(Data extracted from a collection)
[Start of section]
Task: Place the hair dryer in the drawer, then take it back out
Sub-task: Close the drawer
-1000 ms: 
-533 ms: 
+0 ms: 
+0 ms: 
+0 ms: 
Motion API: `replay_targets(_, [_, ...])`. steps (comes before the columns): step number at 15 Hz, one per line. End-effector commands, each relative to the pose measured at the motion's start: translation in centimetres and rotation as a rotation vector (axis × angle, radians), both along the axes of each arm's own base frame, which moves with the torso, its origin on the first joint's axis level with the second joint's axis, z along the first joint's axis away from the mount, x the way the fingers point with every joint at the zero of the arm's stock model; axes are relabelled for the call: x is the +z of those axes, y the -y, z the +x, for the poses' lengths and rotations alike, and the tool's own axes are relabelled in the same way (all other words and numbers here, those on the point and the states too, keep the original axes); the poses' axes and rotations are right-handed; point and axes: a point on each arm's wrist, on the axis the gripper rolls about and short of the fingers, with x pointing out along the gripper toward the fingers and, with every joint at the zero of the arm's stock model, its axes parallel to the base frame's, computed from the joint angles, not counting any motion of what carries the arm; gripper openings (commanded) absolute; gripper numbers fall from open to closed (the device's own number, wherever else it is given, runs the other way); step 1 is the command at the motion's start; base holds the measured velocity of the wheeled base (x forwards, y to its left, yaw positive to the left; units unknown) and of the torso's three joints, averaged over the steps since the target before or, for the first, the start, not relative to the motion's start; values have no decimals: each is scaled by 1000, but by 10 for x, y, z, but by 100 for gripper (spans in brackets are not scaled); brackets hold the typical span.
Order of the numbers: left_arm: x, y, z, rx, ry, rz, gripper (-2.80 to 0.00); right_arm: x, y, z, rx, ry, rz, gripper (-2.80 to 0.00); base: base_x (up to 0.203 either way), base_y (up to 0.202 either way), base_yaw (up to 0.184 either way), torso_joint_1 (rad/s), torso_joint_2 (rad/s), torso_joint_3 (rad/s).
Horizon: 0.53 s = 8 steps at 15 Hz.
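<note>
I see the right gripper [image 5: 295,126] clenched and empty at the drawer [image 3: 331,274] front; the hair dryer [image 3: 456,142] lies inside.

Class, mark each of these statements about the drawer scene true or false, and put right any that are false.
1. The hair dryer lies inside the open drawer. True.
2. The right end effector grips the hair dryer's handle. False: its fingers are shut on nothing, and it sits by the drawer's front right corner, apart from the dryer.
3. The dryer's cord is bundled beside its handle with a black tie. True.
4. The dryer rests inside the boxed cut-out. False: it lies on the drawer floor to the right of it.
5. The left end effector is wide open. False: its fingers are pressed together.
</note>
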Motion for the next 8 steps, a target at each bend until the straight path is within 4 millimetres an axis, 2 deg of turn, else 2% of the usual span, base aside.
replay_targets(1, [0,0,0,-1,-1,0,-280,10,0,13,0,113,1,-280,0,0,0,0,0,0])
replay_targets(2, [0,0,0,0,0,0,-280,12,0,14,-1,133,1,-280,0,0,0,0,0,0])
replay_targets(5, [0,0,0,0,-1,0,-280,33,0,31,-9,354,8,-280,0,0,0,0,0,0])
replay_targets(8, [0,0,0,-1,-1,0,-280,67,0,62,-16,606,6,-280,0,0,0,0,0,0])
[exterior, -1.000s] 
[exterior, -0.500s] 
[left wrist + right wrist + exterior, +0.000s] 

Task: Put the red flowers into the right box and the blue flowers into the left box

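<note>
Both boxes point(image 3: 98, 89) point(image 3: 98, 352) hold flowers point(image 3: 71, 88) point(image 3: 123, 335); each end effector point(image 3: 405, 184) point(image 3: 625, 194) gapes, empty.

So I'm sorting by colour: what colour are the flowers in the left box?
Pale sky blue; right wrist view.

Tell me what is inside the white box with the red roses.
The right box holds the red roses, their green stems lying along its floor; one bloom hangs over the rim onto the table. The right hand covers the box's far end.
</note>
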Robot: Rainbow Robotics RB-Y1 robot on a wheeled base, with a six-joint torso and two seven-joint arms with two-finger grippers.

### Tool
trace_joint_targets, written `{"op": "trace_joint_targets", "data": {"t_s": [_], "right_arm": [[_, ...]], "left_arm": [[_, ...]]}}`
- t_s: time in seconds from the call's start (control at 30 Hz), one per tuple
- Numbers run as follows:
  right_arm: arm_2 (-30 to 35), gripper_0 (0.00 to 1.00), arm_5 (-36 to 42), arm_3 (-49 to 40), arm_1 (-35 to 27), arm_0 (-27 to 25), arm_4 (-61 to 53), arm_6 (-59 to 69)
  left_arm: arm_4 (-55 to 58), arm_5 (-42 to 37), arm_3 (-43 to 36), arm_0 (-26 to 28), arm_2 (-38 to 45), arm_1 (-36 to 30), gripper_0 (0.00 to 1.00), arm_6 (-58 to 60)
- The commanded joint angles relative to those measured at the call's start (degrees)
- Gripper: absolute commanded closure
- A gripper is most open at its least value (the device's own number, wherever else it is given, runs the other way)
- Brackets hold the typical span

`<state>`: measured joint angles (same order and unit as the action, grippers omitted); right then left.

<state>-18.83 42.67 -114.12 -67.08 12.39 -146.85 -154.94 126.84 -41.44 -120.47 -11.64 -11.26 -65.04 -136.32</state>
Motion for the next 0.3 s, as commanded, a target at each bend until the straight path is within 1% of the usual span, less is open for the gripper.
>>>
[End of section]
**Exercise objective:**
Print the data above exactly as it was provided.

**Final answer:**
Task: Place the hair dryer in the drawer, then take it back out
Sub-task: Close the drawer
-1000 ms: 
-533 ms: 
+0 ms: 
+0 ms: 
+0 ms: 
Motion API: `replay_targets(_, [_, ...])`. steps (comes before the columns): step number at 15 Hz, one per line. End-effector commands, each relative to the pose measured at the motion's start: translation in centimetres and rotation as a rotation vector (axis × angle, radians), both along the axes of each arm's own base frame, which moves with the torso, its origin on the first joint's axis level with the second joint's axis, z along the first joint's axis away from the mount, x the way the fingers point with every joint at the zero of the arm's stock model; axes are relabelled for the call: x is the +z of those axes, y the -y, z the +x, for the poses' lengths and rotations alike, and the tool's own axes are relabelled in the same way (all other words and numbers here, those on the point and the states too, keep the original axes); the poses' axes and rotations are right-handed; point and axes: a point on each arm's wrist, on the axis the gripper rolls about and short of the fingers, with x pointing out along the gripper toward the fingers and, with every joint at the zero of the arm's stock model, its axes parallel to the base frame's, computed from the joint angles, not counting any motion of what carries the arm; gripper openings (commanded) absolute; gripper numbers fall from open to closed (the device's own number, wherever else it is given, runs the other way); step 1 is the command at the motion's start; base holds the measured velocity of the wheeled base (x forwards, y to its left, yaw positive to the left; units unknown) and of the torso's three joints, averaged over the steps since the target before or, for the first, the start, not relative to the motion's start; values have no decimals: each is scaled by 1000, but by 10 for x, y, z, but by 100 for gripper (spans in brackets are not scaled); brackets hold the typical span.
Order of the numbers: left_arm: x, y, z, rx, ry, rz, gripper (-2.80 to 0.00); right_arm: x, y, z, rx, ry, rz, gripper (-2.80 to 0.00); base: base_x (up to 0.203 either way), base_y (up to 0.202 either way), base_yaw (up to 0.184 either way), torso_joint_1 (rad/s), torso_joint_2 (rad/s), torso_joint_3 (rad/s).
Horizon: 0.53 s = 8 steps at 15 Hz.
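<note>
I see the right gripper [image 5: 295,126] clenched and empty at the drawer [image 3: 331,274] front; the hair dryer [image 3: 456,142] lies inside.

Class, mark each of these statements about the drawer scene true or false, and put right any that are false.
1. The hair dryer lies inside the open drawer. True.
2. The right end effector grips the hair dryer's handle. False: its fingers are shut on nothing, and it sits by the drawer's front right corner, apart from the dryer.
3. The dryer's cord is bundled beside its handle with a black tie. True.
4. The dryer rests inside the boxed cut-out. False: it lies on the drawer floor to the right of it.
5. The left end effector is wide open. False: its fingers are pressed together.
</note>
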Motion for the next 8 steps, a target at each bend until the straight path is within 4 millimetres an axis, 2 deg of turn, else 2% of the usual span, base aside.
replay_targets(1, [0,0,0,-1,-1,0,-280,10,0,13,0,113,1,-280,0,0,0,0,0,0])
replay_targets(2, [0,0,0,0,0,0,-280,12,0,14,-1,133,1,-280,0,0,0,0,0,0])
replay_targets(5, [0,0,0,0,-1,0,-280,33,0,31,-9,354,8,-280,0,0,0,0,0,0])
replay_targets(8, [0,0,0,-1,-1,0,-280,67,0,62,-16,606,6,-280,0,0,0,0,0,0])
[exterior, -1.000s] 
[exterior, -0.500s] 
[left wrist + right wrist + exterior, +0.000s] 

Task: Put the red flowers into the right box and the blue flowers into the left box

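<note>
Both boxes point(image 3: 98, 89) point(image 3: 98, 352) hold flowers point(image 3: 71, 88) point(image 3: 123, 335); each end effector point(image 3: 405, 184) point(image 3: 625, 194) gapes, empty.

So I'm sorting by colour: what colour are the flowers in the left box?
Pale sky blue; right wrist view.

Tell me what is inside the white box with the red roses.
The right box holds the red roses, their green stems lying along its floor; one bloom hangs over the rim onto the table. The right hand covers the box's far end.
</note>
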Robot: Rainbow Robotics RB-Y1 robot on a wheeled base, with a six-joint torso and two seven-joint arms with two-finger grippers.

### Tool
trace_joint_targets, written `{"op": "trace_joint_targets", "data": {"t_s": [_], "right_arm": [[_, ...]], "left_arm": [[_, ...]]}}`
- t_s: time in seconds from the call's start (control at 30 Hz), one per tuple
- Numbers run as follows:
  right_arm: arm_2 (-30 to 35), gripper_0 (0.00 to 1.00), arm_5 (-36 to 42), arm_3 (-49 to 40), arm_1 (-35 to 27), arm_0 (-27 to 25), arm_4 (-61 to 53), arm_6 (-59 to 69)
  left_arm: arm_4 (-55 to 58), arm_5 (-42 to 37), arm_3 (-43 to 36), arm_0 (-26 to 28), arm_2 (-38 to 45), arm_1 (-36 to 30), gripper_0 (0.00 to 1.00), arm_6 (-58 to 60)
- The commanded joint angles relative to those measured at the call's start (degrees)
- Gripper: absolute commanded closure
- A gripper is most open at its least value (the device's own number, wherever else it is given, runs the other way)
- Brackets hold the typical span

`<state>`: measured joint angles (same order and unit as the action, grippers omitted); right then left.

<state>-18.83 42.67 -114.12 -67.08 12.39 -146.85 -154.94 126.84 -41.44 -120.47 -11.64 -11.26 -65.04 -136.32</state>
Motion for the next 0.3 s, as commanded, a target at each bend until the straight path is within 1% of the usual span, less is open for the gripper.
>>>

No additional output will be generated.